Exercise directions » Please give the data again in full, exactly as provided.

Dataset section »

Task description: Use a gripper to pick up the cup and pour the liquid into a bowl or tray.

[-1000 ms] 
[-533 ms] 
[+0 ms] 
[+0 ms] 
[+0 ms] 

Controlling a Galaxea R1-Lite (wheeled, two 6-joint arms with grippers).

Exercise solution »
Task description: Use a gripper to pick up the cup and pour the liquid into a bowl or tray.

[-1000 ms] 
[-533 ms] 
[+0 ms] 
[+0 ms] 
[+0 ms] 

Controlling a Galaxea R1-Lite (wheeled, two 6-joint arms with grippers).

No more work remains in this exercise.